Activity
In the data below, find the line containing "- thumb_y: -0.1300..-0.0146", then set down that line and every later line up to and including the line containing "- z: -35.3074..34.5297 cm", exactly.

── Material for this exercise

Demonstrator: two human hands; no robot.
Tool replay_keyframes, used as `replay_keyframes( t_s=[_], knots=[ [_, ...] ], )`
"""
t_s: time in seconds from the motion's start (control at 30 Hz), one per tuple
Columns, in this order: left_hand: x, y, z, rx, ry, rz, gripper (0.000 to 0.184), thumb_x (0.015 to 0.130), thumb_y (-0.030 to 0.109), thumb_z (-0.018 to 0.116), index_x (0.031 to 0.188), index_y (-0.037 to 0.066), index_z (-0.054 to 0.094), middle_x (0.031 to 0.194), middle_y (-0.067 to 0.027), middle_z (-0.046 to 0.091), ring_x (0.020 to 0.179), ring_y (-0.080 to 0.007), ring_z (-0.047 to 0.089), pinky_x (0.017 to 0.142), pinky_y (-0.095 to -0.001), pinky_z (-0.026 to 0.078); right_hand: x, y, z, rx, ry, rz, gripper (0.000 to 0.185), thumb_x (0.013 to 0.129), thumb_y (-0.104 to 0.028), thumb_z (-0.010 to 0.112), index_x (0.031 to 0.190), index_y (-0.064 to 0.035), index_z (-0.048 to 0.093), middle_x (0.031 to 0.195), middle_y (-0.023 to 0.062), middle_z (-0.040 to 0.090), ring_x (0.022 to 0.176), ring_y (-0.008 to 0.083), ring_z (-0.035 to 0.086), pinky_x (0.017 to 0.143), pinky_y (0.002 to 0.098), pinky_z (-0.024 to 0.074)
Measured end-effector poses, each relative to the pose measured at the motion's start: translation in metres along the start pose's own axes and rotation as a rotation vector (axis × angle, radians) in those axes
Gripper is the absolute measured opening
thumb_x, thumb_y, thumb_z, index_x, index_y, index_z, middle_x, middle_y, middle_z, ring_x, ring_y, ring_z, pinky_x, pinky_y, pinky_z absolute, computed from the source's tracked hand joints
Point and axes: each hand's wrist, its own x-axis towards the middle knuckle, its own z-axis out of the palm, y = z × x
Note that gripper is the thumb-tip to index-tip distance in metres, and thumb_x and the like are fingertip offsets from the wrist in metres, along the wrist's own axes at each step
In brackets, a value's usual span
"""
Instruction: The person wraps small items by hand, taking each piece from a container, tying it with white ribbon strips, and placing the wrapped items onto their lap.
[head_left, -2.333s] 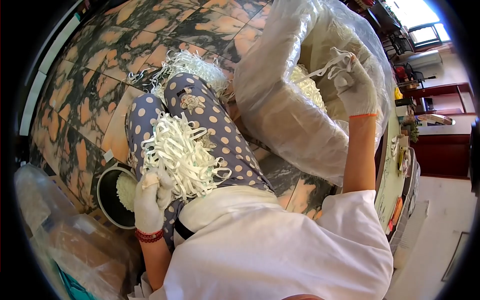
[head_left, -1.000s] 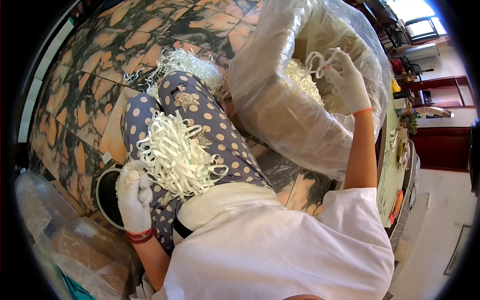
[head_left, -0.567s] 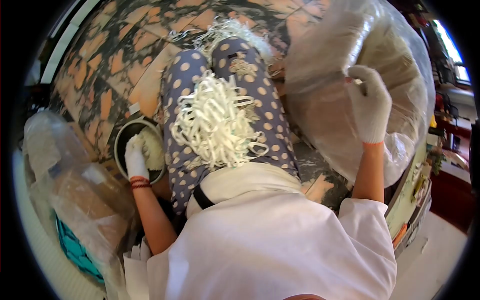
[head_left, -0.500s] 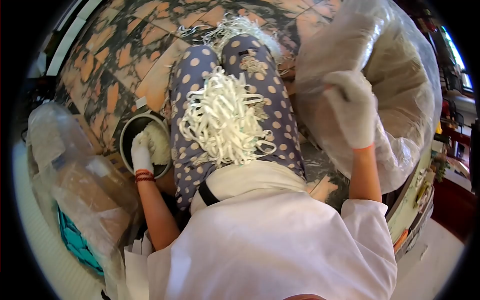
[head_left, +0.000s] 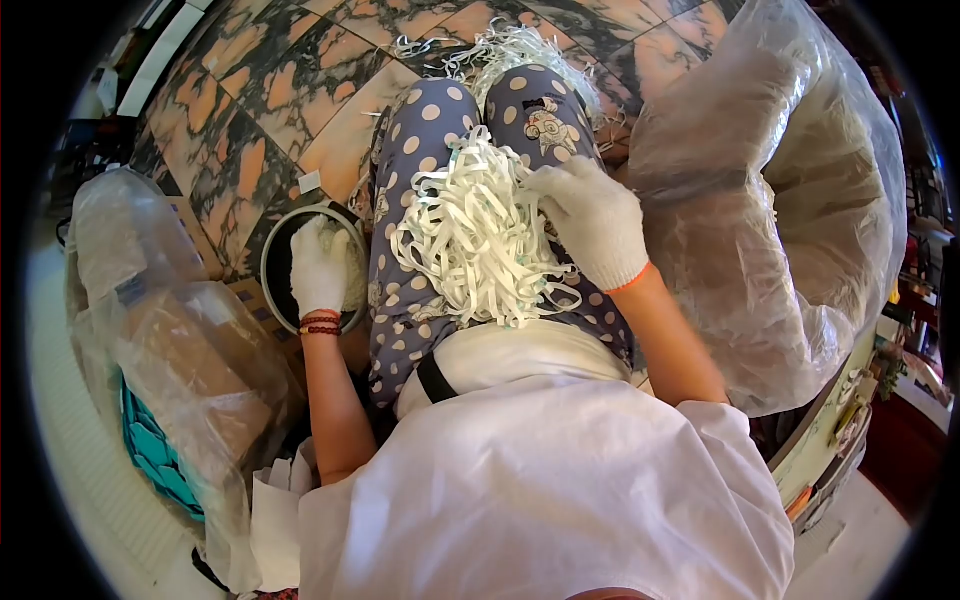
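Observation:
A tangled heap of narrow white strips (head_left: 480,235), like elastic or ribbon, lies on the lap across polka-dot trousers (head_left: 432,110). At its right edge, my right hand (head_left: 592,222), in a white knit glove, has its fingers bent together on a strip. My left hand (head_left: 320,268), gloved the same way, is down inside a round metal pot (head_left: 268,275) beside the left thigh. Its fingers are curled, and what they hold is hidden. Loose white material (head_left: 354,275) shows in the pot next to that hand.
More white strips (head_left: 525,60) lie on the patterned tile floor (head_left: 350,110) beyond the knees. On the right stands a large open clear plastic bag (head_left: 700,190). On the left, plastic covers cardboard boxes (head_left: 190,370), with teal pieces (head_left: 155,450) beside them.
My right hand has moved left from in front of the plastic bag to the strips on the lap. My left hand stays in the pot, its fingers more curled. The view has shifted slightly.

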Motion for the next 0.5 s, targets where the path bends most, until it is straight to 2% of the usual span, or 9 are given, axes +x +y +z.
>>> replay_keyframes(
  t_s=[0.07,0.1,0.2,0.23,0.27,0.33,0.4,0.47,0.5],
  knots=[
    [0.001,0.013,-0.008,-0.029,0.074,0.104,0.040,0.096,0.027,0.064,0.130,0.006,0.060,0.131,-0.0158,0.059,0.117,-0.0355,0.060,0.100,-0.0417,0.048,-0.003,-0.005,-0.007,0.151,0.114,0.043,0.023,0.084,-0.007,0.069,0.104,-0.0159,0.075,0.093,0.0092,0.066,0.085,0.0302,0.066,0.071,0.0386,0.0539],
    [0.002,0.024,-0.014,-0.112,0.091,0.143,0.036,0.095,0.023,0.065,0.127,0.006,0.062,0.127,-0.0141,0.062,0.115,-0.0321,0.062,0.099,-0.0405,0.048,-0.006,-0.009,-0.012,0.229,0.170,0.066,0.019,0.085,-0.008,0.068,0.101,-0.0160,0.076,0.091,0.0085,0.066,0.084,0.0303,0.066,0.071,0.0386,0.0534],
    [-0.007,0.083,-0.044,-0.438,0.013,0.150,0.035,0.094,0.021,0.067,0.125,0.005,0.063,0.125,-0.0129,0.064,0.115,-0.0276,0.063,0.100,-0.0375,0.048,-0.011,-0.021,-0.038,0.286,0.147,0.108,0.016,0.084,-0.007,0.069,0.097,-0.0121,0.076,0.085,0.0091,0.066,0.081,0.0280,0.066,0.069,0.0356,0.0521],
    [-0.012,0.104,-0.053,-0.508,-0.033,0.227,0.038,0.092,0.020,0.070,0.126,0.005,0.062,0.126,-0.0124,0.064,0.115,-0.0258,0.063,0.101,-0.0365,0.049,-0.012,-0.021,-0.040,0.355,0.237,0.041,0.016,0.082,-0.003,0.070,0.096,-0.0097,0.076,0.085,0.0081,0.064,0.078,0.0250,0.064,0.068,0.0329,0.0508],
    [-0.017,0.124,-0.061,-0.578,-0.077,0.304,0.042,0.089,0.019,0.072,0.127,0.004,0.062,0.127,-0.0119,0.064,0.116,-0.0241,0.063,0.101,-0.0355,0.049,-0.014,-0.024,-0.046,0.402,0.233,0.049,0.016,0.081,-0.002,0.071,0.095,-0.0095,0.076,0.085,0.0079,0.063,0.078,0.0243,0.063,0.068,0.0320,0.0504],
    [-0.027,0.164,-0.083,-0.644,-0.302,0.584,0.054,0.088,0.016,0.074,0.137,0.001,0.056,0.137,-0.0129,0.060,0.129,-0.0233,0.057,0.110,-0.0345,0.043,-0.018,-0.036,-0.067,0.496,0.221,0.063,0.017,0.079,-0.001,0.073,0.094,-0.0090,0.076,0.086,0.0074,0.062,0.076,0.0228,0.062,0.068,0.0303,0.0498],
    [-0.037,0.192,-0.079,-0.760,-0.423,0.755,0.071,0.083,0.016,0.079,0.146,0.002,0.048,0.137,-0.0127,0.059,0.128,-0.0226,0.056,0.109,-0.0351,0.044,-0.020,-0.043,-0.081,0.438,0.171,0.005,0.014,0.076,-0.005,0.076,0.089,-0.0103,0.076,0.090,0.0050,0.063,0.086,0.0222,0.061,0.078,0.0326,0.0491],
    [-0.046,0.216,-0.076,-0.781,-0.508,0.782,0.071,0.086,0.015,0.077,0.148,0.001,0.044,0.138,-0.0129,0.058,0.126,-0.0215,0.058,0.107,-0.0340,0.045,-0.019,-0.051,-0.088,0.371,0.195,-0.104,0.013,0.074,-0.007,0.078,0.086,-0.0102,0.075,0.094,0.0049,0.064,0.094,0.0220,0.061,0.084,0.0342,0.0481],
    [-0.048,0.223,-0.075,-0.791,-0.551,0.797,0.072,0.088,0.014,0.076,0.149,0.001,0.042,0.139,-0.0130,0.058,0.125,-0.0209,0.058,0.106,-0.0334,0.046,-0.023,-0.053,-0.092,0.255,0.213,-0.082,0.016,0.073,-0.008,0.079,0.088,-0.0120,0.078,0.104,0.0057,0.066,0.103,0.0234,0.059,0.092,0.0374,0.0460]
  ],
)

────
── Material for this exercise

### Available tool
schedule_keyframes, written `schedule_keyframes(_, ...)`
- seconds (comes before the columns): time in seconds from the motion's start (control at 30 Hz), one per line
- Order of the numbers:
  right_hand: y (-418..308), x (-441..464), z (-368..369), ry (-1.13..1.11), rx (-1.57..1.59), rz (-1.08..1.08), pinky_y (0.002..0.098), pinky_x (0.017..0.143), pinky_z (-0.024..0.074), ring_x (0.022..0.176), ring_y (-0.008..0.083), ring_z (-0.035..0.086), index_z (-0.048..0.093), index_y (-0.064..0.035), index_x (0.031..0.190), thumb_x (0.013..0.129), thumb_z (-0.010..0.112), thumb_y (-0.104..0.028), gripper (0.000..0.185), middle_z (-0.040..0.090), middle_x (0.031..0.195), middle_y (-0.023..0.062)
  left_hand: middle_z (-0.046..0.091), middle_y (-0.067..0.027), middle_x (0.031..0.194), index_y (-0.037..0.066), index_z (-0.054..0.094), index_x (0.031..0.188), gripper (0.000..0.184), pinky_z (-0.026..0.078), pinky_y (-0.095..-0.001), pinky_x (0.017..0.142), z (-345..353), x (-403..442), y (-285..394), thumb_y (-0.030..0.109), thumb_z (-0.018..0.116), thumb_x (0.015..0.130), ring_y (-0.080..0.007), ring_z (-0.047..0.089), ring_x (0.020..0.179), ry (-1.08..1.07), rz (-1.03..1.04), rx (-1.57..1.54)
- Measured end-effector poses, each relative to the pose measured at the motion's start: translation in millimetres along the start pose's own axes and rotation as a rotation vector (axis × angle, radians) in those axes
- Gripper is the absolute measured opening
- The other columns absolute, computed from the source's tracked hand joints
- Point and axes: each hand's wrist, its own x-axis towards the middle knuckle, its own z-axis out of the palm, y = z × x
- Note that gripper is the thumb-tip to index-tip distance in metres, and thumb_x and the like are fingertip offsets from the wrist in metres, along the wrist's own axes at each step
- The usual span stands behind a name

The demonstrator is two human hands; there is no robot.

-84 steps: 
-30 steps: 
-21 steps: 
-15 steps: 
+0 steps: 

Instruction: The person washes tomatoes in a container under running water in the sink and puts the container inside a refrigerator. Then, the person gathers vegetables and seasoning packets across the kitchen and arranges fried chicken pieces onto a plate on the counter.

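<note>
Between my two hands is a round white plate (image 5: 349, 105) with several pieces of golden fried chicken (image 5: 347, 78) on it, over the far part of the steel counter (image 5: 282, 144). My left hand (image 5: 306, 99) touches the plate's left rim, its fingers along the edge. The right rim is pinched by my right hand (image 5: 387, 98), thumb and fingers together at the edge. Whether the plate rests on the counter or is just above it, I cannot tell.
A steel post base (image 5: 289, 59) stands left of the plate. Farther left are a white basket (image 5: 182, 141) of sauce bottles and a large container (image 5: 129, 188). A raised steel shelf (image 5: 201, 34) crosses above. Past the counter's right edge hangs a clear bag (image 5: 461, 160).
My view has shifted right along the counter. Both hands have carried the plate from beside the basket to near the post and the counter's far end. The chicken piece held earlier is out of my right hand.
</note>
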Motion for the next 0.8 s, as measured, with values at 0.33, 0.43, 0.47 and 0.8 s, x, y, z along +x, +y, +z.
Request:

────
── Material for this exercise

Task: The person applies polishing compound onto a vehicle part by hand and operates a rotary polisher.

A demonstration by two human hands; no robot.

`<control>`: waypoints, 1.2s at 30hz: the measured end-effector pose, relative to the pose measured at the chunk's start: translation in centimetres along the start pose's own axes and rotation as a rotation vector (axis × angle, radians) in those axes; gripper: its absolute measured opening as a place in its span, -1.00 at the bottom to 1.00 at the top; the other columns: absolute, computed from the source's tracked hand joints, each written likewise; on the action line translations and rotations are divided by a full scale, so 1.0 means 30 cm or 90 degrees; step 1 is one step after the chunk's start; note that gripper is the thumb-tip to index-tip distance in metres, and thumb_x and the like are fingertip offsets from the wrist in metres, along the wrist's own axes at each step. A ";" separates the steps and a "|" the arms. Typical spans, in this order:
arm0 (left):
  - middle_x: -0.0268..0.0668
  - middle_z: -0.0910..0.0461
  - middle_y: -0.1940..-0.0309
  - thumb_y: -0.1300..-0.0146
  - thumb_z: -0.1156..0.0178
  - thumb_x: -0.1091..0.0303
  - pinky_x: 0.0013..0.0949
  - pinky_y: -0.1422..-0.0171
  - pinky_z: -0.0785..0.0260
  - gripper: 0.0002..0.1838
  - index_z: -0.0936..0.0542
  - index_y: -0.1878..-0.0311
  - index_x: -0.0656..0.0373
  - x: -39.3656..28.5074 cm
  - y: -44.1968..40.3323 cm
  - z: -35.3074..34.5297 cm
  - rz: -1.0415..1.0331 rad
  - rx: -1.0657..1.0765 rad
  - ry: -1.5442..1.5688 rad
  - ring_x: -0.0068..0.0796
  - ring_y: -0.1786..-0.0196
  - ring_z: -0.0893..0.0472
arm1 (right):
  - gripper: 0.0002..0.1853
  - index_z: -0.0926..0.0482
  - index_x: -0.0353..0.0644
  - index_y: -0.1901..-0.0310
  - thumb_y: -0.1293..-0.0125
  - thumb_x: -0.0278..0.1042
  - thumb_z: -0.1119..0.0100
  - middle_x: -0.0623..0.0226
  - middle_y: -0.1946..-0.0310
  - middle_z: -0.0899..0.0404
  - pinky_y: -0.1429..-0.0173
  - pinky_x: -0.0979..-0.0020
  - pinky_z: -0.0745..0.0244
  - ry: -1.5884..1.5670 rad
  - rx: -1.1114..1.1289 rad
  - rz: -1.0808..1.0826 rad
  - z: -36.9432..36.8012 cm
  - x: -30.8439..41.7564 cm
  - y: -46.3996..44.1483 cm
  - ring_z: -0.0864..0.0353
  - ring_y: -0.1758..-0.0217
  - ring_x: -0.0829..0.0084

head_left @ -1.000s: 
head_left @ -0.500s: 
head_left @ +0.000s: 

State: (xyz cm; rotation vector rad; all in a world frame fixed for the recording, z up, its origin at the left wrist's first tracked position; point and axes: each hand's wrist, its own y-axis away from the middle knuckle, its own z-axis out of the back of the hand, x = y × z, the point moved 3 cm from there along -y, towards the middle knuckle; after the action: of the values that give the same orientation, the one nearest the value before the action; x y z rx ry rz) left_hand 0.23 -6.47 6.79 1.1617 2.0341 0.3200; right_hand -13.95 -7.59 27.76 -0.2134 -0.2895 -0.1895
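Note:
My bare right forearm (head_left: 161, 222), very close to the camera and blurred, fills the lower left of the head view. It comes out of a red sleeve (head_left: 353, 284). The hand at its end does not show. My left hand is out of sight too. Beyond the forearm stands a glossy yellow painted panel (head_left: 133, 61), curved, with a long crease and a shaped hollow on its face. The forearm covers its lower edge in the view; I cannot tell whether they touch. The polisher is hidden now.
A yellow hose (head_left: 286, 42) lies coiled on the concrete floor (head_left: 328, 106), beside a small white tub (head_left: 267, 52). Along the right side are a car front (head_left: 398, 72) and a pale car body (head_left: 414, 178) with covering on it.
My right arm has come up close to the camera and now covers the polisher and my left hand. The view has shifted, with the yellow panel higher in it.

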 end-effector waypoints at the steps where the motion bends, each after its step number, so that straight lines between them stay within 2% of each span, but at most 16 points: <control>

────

Answer space
  - thumb_y: -0.1300..-0.0146
  - thumb_z: -0.1156..0.0178
  - thumb_x: -0.1091..0.0303
  - pinky_x: 0.0013..0.0949
  - pinky_y: -0.1422..-0.0171
  - pinky_z: -0.0785..0.0260
  - gripper: 0.0002..0.1838
  - index_z: -0.0936..0.0542
  - index_y: -0.1878..-0.0311
  - index_x: -0.0656..0.0373
  - x: -39.3656..28.5074 cm
  - y: -44.1968..40.3323 cm
  - z: -35.3074..34.5297 cm

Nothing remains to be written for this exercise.